2-1-2- Le jeu symbolique, un jeu cathartique.

Angélique représente, dans le jeu, les conflits autour de la nourriture. Elle tente de conjurer sa "peur du docteur".

Nécessité de disposer d'un espace de jeu pour représenter des angoisses, des peurs, des conflits vitaux, qui encombrent la pensée et la rendent indisponible à tout autre chose.

Selon son scénario, elle est le docteur, et soigne le bébé (la poupée), dont je suis la maman. - Tire la langue, bébé, je sais que t'as pas faim, mais t'es obligée de manger, autrement tu vas mourir. (Aparté vers moi): Il vomit... Regardez, il a avalé sans mâcher, ...des tomates...

Si cette scène autour d'une menace, d'un refus et d'une régurgitation de nourriture est sans doute une scène qu'Angélique connaît bien, elle met en place ici un jeu symbolique dans lequel elle exprime des conflits vitaux pour elle.

Angélique (1). Une famille.
Angélique (1). Une famille.

En arrivant, un autre jour, Angélique me demande: "Qu'est-ce qu'on nous fait à la visite médicale?" Après avoir pris, puis abandonné deux activités possibles, elle se définit comme le docteur de la poupée qui est malade. Il faut emmener celle-ci à l'hôpital. Angélique lui "coupe la langue", lui "donne un coup de marteau", lui fait une piqûre, lui ouvre le ventre "pour regarder le sang". Elle termine en disant: "Je suis l'infirmière, je suis pas méchante". Son père arrive à ce moment-là pour la conduire à la visite médicale de l'école. En partant, Angélique affirme: "J'ai pas peur de la visite médicale".

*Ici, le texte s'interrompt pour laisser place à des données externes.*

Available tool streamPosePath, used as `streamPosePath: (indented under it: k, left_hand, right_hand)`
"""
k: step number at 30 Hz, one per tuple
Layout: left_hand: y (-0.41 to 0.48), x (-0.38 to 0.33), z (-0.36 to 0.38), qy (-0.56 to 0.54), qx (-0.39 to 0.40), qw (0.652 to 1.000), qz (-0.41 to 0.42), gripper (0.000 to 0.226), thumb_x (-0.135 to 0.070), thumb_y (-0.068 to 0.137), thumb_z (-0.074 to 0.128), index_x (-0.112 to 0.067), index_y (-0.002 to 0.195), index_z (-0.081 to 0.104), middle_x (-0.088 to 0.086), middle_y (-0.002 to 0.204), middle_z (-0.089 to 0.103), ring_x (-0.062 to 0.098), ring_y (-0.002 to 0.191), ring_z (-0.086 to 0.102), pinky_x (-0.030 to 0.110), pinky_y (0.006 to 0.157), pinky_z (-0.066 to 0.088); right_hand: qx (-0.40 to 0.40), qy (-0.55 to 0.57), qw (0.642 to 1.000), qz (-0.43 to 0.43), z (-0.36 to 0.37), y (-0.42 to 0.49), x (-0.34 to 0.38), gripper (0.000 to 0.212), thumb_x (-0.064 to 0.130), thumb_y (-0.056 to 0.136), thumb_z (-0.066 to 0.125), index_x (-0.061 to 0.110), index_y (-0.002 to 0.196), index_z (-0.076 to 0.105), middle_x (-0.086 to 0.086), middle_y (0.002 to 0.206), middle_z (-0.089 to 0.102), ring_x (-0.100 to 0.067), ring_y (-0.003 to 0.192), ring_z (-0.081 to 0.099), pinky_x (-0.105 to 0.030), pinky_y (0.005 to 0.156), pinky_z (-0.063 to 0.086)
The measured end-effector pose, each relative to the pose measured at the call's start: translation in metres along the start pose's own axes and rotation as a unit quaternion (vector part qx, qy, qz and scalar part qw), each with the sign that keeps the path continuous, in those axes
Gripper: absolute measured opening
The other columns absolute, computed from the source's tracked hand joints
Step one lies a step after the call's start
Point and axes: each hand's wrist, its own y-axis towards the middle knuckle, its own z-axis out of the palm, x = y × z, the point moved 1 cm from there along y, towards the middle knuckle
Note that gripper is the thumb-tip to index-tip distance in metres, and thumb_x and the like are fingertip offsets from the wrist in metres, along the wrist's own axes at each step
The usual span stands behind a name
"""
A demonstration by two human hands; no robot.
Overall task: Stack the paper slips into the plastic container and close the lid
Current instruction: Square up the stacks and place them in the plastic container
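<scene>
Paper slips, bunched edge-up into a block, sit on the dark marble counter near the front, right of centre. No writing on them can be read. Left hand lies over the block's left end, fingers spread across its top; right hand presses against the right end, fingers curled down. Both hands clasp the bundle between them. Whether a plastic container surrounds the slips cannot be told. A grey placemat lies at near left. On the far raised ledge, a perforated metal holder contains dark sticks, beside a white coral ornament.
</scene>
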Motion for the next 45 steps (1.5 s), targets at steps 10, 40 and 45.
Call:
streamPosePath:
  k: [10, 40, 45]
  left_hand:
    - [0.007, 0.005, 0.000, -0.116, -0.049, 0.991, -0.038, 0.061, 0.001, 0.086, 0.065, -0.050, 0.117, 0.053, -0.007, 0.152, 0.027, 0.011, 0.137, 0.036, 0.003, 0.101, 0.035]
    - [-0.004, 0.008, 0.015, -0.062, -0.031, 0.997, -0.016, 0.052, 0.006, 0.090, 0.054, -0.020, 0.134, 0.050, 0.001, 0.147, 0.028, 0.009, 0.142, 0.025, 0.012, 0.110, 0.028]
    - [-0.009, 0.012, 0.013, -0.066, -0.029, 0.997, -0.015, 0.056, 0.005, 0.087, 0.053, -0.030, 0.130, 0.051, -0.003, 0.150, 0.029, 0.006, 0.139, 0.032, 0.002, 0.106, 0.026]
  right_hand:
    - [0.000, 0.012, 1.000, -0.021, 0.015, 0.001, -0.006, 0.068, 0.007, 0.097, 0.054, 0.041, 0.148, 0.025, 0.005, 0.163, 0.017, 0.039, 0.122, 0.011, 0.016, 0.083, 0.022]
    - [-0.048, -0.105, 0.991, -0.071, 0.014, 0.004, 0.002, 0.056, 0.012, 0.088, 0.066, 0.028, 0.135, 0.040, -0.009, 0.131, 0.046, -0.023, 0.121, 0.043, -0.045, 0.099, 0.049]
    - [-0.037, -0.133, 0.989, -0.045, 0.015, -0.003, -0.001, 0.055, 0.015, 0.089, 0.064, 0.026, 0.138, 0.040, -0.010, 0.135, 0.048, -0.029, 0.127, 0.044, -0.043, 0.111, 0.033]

Ainsi, Angélique utilise l'espace rééducatif pour représenter ses peurs, ses angoisses. En les rejouant sur la scène symbolique, elle ne s'est peut-être pas complètement rassurée, mais elle a pu mettre elle-même des mots sur cette peur, au sein du jeu, en projetant cette peur sur la poupée. Il était impératif pour elle de pouvoir jouer ce jeu, de disposer de cet espace, à ce moment-là. La preuve en est son impossibilité d'entreprendre quoi que ce soit d'autre. Sa pensée n'était réellement pas disponible pour autre chose. C'est dire l'importance du jeu en rééducation, qui est quelque chose de tout à fait sérieux pour l'enfant. ‘ "En rééducation, personne ne joue. Ou plutôt, ce que joue l'enfant, c'est son passé, son présent, et ce faisant son avenir" ’, affirmait Alain BONY à Besançon (1989, p. 3). Cependant, est-ce que le fait de jouer et rejouer les angoisses et les traumatismes, est suffisant? Autrement dit, l'effet cathartique du jeu peut-il suffire pour s'en libérer?

Des thèmes, qui subiront un important développement ensuite, sont à peine esquissés, dans ce jeu. Ce sont les signifiants "sang" et "ouvrir le ventre". Pour l'instant, seule Angélique en connaît l'importance pour elle.